One implication of the Australian media's very hostile reaction to the Gillard Government's mild reform to beef up self-regulation is the notion that democracies must conform to markets.

This market democracy, which is contrasted with political democracy in which the economy is fundamentally subject to democratic authority, has become increasingly ingrained amongst right wing politicians and the media. The further implication is that capitalistic” institutions are the best way not only to respect political and economic liberties, but also to achieve a just society.

Such a conception of market democracy does not recognize the legitimacy of all four common justifications of market regulation: to protect workers from exploitation, to protect consumers, to protect third parties harmed by market transactions (through externalities), and to preserve the stability of the economy or society as a whole (e.g., through regulation of the financial or media sector).

It assumes that free economic activity is a fundamental expression of human freedom and it entails that corporations have a strong right to minimal regulation and that a minimally regulated capitalism leads to indefinite improvement in human well-being.

Media consumers, in being confronted by the deterioration of media services or the performance of media institutions leave or exit leaving because a better good or service is provided by another firm or organization. However they also seek a voice so as to perform the act of complaining, petitioning or protesting, with the intention of achieving a restoration of the quality that has been impaired. Voice and exit thus distinguish the world of politics from the world of the market. The politics of voice is what we call political reform.

The self-regulation by the mainstream press does not provide for a satisfactory process of complaint or protesting because the press corporations control the levers of power to ensure that their interests are protected not the public interest. Hence the need for reform.

| Posted by Gary Sauer-Thompson at 2:36 PM | | Comments (8)

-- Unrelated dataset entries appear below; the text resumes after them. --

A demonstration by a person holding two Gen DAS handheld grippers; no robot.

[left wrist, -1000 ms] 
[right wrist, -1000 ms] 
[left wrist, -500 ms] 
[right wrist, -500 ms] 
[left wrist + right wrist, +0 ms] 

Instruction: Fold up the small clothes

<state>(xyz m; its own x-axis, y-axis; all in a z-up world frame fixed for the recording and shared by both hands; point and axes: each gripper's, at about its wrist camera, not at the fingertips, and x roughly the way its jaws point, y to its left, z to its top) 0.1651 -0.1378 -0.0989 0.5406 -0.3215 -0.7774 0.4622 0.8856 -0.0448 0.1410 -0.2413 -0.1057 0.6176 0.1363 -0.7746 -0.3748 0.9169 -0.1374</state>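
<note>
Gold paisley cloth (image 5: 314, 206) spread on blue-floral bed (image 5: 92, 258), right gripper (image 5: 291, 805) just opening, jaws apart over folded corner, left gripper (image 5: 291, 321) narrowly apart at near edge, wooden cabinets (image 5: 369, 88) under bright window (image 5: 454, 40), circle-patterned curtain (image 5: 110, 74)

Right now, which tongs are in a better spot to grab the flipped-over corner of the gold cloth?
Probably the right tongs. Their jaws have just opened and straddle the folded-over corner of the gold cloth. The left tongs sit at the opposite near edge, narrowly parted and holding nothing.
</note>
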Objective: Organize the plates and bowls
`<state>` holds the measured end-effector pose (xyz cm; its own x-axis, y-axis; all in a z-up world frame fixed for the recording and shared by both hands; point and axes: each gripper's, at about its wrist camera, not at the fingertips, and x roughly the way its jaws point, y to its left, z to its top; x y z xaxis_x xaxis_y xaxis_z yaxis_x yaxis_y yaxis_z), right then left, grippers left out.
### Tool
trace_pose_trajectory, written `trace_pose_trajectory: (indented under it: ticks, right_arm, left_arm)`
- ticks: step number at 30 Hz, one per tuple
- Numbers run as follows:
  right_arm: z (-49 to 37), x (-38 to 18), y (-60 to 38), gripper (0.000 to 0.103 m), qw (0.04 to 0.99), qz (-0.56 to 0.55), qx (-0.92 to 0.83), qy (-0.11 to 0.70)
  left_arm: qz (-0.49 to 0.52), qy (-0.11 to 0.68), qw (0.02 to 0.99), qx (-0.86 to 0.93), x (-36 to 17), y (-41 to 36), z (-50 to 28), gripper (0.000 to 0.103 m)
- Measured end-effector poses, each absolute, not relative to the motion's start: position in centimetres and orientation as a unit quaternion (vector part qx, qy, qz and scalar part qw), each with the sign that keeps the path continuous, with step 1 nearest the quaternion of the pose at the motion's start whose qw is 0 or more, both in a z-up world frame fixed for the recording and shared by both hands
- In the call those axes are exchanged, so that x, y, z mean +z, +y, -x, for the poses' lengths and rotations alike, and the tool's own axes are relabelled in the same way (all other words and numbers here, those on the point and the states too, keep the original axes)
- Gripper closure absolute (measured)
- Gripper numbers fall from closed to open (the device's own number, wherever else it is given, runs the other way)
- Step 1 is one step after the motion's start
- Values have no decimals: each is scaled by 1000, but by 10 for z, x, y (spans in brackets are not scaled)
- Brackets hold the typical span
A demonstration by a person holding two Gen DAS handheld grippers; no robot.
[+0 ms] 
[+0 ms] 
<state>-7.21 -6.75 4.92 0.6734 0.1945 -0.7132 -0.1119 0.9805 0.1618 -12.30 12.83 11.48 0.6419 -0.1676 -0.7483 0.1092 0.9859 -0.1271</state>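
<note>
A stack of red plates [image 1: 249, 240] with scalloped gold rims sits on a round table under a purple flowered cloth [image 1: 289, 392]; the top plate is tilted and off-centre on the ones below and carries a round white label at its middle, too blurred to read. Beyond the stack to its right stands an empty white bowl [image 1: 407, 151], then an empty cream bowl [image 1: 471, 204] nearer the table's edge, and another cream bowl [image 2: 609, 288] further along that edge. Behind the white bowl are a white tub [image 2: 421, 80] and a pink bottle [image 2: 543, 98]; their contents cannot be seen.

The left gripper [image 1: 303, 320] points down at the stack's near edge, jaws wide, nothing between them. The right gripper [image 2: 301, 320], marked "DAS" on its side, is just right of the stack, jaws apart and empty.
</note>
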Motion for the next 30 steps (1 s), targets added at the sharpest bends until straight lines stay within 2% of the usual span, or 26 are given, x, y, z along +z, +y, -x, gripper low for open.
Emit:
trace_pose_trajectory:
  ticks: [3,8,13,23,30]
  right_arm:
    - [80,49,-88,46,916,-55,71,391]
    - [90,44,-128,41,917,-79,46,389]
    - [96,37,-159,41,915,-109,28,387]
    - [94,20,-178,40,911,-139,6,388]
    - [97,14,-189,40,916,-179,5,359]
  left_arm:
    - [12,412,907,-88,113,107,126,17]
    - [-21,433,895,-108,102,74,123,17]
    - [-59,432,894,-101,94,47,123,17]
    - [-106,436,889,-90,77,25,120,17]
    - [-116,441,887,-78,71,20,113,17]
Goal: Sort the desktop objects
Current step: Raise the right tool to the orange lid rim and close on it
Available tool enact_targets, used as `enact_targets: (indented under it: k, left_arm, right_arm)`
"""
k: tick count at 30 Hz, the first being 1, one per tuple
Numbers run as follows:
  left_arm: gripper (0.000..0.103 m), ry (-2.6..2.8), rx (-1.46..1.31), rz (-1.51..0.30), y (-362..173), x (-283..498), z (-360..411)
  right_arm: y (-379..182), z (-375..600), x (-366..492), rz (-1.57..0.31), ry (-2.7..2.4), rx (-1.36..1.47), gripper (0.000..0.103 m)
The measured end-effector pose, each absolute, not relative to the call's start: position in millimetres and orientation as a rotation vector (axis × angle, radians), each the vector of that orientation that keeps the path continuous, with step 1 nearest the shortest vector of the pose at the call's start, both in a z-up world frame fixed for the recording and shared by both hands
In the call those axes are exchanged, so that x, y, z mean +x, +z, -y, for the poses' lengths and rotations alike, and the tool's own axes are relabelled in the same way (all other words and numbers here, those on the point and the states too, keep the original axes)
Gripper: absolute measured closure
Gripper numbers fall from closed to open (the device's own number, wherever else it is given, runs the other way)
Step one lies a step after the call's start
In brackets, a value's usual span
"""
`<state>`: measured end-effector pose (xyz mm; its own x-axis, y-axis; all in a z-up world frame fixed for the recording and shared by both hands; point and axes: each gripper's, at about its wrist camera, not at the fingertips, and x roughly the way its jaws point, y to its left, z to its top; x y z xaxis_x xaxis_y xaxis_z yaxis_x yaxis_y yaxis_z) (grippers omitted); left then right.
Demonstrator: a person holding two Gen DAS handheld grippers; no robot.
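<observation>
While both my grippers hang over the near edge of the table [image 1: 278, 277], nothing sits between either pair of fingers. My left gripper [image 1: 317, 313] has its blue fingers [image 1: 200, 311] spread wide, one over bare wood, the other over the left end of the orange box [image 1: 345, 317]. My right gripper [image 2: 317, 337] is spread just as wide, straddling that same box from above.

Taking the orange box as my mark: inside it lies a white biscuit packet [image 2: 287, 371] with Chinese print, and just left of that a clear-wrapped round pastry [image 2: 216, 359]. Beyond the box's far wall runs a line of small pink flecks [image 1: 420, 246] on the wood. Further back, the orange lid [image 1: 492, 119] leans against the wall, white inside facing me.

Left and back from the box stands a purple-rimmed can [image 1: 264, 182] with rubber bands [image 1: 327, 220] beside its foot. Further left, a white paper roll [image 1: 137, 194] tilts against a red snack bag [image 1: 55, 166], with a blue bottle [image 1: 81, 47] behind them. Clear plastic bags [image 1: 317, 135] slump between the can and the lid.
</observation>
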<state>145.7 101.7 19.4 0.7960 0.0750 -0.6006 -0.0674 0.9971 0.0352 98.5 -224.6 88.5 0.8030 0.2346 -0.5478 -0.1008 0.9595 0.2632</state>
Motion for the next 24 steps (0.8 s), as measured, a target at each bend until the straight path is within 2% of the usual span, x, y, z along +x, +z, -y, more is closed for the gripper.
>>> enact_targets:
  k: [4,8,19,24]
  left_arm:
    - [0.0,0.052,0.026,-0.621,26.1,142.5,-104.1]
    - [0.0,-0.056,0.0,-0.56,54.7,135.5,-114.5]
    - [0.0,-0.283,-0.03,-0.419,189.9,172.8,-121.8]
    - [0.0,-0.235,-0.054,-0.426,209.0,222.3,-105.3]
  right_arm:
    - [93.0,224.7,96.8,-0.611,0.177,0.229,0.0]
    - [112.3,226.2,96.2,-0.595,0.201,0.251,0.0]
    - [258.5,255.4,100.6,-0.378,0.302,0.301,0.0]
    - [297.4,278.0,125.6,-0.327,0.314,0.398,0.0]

We've had a fair look at market forces etc in different parts of the economy and know that political power derives of monopoly.
Too late, when democratic freedoms are abdicated without a reading first of the usually microscopic small print, that never offers a guarantee for what "reform" rosily promises.
promises and no compensation when it fails.
Did I say no compensation?
Take a look at what freedoms peasants in third world oligarchies possess and what happens if they complain.
But there's the thing.
As Joni Mitchell sang in Big Yellow Taxi:
"Dont it always seem to go, that you don't miss what you've got till its gone;
Sold Paradise, put up a parking lot".
Probably next to a detention centre.

" entails that corporations have a strong right to minimal regulation..."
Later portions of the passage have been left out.